For over a year, labor leaders and progressive bloggers (like me) in Wisconsin have been sounding the alarm about Scott Walker and his fellow Teapublicans ramming through Right to Exploit Workers - also known as Right to Work - and other policies of a plantation economic agenda.
We talked about how this plantation economic agenda stemmed from the Deep South and were based on a racist agenda.
In March of this year, an article by Roger Bybee restated these facts. Bybee, who used the term "Southern Strategies," points out five signs that Walker is using these same policies in a more subtle manner to get the same results.
The five points that Bybee outlines are:
- Anti-union laws like the Wage Theft Law are rooted in racism
- The Wage Theft Law fits in with Walker's other racialized politics
- Walker used Milwaukee - and its high black/brown majority - his fall guy
- Walker restoring Jim Crow laws in the form of voter suppression and gerrymandering
- Walker's long history of race-baiting
While the whole article is well worth the read, Bybee sums it all up very nicely:
But Walker’s turn to “dog-whistle“ politics, or the manipulation of whites’ racial resentments, is as noteworthy as it is notorious. It begins with an agenda that is hostile to government programs benefitting the poor and big government programs of any kind—except for those providing subsidies to corporations and the rich.

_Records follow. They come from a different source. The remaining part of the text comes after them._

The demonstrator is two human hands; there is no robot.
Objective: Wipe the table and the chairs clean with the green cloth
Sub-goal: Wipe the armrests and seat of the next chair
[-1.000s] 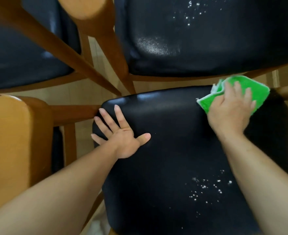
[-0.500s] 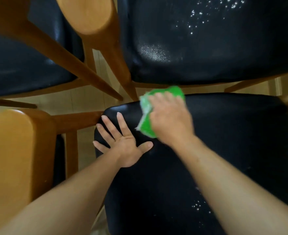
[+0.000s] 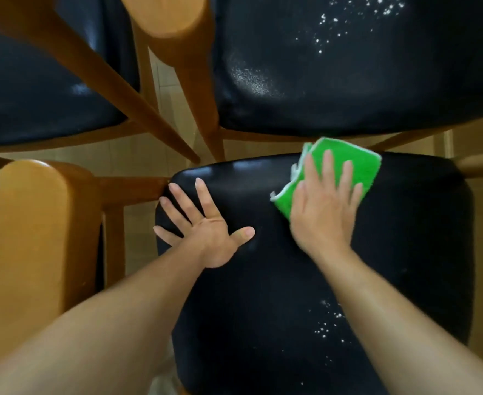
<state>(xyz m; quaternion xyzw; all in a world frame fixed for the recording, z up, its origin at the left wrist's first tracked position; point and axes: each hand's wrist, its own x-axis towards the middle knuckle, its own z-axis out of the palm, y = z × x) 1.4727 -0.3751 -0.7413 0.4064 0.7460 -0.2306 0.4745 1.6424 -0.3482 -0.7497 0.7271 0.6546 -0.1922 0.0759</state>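
Note:
A black padded chair seat (image 3: 263, 295) fills the lower middle of the head view. My left hand (image 3: 206, 226) lies flat on its far left part, fingers spread. My right hand (image 3: 324, 209) presses the folded green cloth (image 3: 357, 163) flat against the seat's far edge, fingers straight on top of it. White crumbs (image 3: 328, 326) are scattered on the near right part of this seat, beside my right forearm. A second black seat (image 3: 348, 81) beyond it carries white specks (image 3: 357, 21) and a dusty smear (image 3: 251, 81).
A third black seat (image 3: 35, 89) is at the far left. Wooden chair legs and rails (image 3: 115, 81) cross between the seats. A rounded wooden chair back (image 3: 29, 238) stands close at the near left. Pale tiled floor (image 3: 137, 158) shows in the gaps.
My right hand swept the green cloth left along the seat's far edge to my left hand, then back to the right to the middle. My left hand stayed flat in place.

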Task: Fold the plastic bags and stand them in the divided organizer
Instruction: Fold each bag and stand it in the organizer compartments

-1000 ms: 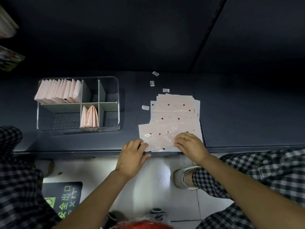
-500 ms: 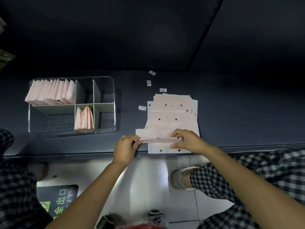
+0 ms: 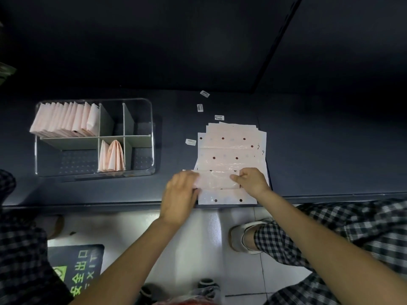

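**Both hands grip a half-folded bag on the stack**

The left hand [image 3: 179, 195] and right hand [image 3: 251, 181] sit a bag's width apart, each closed on one end of the same bag [image 3: 217, 179]. The left curls its fingers over the bag's left end; the right pinches the right end between thumb and curled fingers. Between them the bag is doubled into a flat translucent band that lies across the stack [image 3: 231, 148] of unfolded dotted bags.

The stack stretches away from the hands, with its near edge at the front edge of the counter [image 3: 330, 150], just below the wrists. Four small labels [image 3: 190, 142] lie scattered beyond and to the left of the stack.

Well to the left of the left hand stands the clear organizer [image 3: 152, 137]. Its far left compartment is packed with a row of folded bags [image 3: 63, 119] standing on edge. The near middle compartment holds a few more [image 3: 112, 157], leaning together.
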`<action>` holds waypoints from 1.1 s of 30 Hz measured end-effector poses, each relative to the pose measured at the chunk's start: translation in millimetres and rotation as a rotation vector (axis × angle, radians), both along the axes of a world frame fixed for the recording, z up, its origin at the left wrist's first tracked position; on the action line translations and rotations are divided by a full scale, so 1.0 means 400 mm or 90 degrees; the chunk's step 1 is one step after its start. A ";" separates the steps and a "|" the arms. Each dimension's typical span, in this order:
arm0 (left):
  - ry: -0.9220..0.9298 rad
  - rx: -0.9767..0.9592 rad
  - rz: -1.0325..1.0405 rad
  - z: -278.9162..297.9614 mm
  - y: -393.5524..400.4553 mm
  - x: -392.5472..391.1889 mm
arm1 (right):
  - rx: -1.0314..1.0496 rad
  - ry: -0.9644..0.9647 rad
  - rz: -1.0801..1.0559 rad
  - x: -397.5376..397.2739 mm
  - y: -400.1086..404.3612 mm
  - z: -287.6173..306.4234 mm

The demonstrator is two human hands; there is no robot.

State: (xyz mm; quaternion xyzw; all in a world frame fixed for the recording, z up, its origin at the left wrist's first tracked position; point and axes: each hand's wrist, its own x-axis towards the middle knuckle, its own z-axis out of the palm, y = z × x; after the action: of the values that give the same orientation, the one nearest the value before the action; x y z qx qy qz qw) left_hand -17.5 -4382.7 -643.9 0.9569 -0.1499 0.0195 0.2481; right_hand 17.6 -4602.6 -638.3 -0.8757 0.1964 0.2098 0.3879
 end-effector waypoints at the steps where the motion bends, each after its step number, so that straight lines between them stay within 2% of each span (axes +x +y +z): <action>1: 0.025 0.025 -0.079 -0.004 -0.017 -0.011 | -0.007 0.003 0.000 0.002 0.001 0.001; 3: 0.090 0.112 -0.190 -0.028 -0.042 -0.026 | -0.020 0.010 0.003 0.005 0.004 0.004; 6: 0.123 0.244 -0.231 -0.058 -0.056 -0.039 | -0.030 -0.001 -0.018 0.000 0.010 -0.001; 9: 0.132 0.275 -0.235 -0.065 -0.051 -0.039 | -0.047 -0.081 -0.070 -0.019 0.021 -0.005; 13: 0.145 0.285 -0.237 -0.075 -0.049 -0.039 | -0.067 -0.120 -0.012 -0.022 0.025 0.000; 19: 0.152 0.234 -0.237 -0.068 -0.041 -0.034 | 0.013 0.008 0.064 -0.011 0.010 0.012; 22: 0.123 0.198 -0.229 -0.053 -0.023 -0.037 | 0.100 0.079 0.062 -0.014 0.015 0.023; 24: 0.062 0.166 -0.213 -0.032 -0.006 -0.043 | 0.167 0.157 0.018 -0.021 0.031 0.035; 26: 0.005 0.130 -0.180 -0.021 0.007 -0.052 | 0.299 0.239 -0.090 -0.033 0.057 0.046; 29: -0.015 0.070 -0.111 -0.016 0.018 -0.063 | 0.462 0.340 -0.190 -0.069 0.102 0.055; 33: -0.012 0.003 -0.056 -0.021 0.032 -0.061 | 0.485 0.395 -0.051 -0.097 0.135 0.080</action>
State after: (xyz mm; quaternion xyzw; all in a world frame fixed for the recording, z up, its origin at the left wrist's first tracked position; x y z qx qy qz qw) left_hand -42.1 -4369.9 -652.4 0.9496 -0.1942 0.0172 0.2454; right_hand -21.1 -4548.4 -606.4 -0.5597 0.2458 0.5024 0.6115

However, there is a not-so-subtle subtext of pro-white racism.
There are many dots that connect this ugly picture: Walker’s war against labor and support for “right-to-work” laws despite their racist legacy and present-day impacts; his willingness to use Willie Horton-style ads which stoke white fears of blacks; his support for restricting the right of blacks and Latinos; his institutional ties to long-standing institution like the Bradley which are tacitly approving of white supremacy; his links to media personalities who thrive on feeding racism; and his policies punishing urban citizens, especially people of color.

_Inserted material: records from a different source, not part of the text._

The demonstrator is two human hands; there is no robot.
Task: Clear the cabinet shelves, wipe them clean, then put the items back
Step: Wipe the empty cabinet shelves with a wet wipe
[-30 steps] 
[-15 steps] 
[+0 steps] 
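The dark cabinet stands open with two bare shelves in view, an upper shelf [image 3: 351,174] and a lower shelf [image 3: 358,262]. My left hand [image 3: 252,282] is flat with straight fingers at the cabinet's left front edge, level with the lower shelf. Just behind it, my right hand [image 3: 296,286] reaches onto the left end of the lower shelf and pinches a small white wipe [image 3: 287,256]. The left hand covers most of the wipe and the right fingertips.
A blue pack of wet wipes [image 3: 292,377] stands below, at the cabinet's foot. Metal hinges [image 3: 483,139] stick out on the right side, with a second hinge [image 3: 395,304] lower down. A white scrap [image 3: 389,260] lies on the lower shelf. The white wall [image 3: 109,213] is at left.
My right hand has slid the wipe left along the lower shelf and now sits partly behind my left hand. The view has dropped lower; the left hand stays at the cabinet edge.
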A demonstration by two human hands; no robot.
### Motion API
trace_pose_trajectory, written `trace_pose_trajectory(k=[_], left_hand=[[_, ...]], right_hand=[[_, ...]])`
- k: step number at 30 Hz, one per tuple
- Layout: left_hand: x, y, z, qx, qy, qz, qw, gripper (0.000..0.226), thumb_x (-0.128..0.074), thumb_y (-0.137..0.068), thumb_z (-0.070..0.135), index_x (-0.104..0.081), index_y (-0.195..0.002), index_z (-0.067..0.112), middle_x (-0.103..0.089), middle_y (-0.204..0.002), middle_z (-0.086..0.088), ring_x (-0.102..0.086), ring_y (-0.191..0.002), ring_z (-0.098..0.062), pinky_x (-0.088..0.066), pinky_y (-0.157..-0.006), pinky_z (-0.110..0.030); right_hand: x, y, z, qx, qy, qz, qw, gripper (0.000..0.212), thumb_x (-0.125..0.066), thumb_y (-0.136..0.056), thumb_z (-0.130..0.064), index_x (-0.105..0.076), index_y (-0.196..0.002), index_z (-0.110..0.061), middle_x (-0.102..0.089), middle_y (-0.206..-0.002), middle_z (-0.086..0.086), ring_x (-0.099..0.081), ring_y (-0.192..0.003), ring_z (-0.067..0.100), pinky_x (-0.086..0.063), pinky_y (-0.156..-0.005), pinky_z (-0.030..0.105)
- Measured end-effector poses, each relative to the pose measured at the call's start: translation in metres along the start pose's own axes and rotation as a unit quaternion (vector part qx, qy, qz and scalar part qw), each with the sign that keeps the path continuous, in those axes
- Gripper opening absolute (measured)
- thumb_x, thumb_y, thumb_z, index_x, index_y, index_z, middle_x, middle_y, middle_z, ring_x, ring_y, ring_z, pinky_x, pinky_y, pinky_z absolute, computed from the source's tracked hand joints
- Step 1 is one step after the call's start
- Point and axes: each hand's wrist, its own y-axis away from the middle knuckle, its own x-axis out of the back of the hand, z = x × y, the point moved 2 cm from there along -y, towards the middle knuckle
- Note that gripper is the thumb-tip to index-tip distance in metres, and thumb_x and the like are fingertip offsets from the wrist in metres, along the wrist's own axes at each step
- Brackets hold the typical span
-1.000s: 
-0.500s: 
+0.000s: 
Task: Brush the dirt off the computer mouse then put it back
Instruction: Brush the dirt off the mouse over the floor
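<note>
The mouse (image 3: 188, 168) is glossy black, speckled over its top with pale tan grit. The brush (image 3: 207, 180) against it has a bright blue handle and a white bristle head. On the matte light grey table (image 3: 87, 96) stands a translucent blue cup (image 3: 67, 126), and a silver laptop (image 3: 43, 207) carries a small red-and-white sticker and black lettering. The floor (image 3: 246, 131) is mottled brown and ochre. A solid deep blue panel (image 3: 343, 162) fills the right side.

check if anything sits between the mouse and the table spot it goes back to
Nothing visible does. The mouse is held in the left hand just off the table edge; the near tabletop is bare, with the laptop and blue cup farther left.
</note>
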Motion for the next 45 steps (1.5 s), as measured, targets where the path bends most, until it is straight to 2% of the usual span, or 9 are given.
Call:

Essentially, Walker embodies the lessons outlined by the late Lee Atwater, the ruthless Republican strategist. In a remarkably frank interview, Atwater once described the evolution of conservative politics and the “Southern strategy”: “You start out in 1954 by saying, ‘nigger, nigger, nigger.’ By 1968 you can’t say nigger—that hurts you, backfires. So you say stuff like, uh, forced busing, states’ rights and all that stuff, and you’re getting so abstract. Now, you’re talking about cutting taxes, and all these things you’re talking about are totally economic things and a byproduct of them is, blacks get hurt worse than whites… .’We want to cut this,’ is much more abstract than even the busing thing, uh, and a hell of a lot more abstract than ‘nigger, nigger.’”
Walker, in governing Wisconsin and running for president, is showing himself to be a consummate practitioner of the Southern strategy long advocated by Atwater and warned about by the liberal Thomas Edsall. The overt racism is scrapped on the surface, but the core of the ever-congenial Walker’s policies is profoundly hostile to people of color and to social justice.

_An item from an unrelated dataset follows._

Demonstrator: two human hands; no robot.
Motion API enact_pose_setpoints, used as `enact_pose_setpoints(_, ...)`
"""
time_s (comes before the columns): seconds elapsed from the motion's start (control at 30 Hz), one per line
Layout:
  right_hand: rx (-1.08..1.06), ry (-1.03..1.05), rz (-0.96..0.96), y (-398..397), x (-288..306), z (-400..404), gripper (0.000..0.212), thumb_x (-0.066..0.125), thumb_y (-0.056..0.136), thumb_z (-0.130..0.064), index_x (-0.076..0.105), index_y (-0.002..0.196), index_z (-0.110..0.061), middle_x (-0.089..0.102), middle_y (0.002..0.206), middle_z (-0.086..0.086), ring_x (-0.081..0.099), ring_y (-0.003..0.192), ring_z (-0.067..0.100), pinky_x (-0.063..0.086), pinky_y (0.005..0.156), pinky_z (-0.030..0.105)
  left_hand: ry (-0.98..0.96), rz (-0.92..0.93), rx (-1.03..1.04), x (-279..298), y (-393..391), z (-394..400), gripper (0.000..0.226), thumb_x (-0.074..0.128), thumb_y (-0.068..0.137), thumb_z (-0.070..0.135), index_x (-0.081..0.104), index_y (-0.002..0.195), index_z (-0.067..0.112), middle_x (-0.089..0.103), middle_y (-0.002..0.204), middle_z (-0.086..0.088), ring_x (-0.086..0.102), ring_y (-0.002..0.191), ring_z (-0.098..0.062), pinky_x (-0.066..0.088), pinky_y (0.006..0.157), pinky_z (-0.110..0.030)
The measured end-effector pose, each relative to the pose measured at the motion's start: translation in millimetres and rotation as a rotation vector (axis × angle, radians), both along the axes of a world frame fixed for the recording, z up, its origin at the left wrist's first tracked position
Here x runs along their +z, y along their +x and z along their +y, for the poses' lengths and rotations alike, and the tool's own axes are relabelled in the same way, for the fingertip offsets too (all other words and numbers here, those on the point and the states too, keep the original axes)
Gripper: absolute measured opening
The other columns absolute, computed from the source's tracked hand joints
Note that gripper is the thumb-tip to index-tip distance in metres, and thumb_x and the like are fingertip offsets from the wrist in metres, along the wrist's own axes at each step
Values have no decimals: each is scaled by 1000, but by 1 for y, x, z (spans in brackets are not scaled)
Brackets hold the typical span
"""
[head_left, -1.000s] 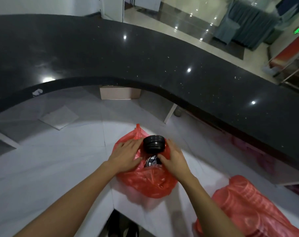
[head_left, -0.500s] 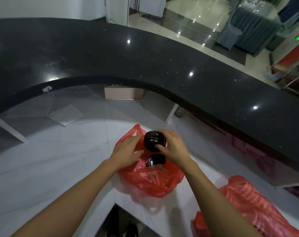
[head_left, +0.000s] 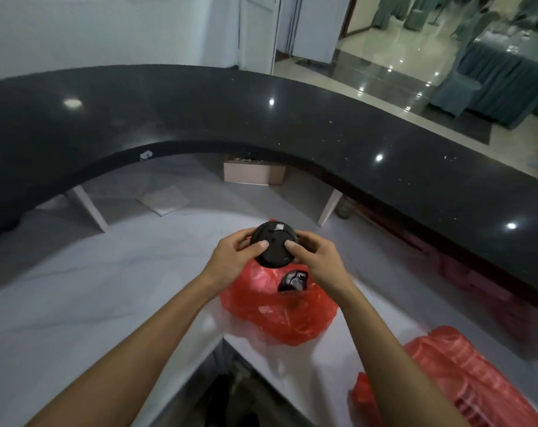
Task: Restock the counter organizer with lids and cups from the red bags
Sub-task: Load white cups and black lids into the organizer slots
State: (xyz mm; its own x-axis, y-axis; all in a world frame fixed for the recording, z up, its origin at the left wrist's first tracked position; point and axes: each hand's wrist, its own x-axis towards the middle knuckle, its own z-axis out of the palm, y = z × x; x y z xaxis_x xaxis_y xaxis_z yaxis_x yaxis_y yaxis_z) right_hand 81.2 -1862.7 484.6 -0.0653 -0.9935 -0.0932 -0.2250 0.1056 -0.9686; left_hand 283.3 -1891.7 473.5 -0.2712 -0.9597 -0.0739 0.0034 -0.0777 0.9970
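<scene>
We look down at our two bare forearms reaching to the middle of the frame, where both hands hold a stack of black plastic cup lids [head_left: 273, 248] lifted above a red plastic bag [head_left: 280, 309]. The left hand [head_left: 233, 260] curls around the left edge of the stack, its thumb pressed flat on the top lid and its fingers wrapped behind. The right hand [head_left: 318, 260] mirrors it on the right edge, thumb on the top face, fingers curved around the far side. Both grips are closed firmly on the stack, not spread. The top lid faces us, round and dark, with a small pale patch near its far rim.

The red plastic bag sits just below the hands on a white lower worktop [head_left: 76, 303], its mouth open, and another black lid [head_left: 293, 280] shows inside it, beside the right wrist. A second red bag [head_left: 464, 383], full and ribbed as if with stacked items, lies in the lower right of the frame, apart from the first.

A curved black stone counter [head_left: 292, 124] sweeps across the upper half of the frame. Under its edge, above the hands, stands a small pale box [head_left: 253, 174], and a flat white sheet [head_left: 164, 200] lies on the worktop to its left
</scene>
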Motion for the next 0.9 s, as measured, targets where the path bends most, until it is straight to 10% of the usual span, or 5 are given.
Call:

I would only add that if the gentle reader had any doubts about Walker's inherent racism one does not have to look hard or long to find more examples
As Milwaukee County Executive, he treated the county's parks with obvious disparity, favoring the parks in the white and more affluent areas. As governor, it became even more apparent with his cuts to social safety nets such as BadgerCare and food stamps.
The results make things even more obvious, with such shameful things as Wisconsin having the highest incarceration rates for black men and Milwaukee being the most racially segregated area in the nation.
And don't even get me going on the racism that runs rampant with both Walker's campaign and government staff.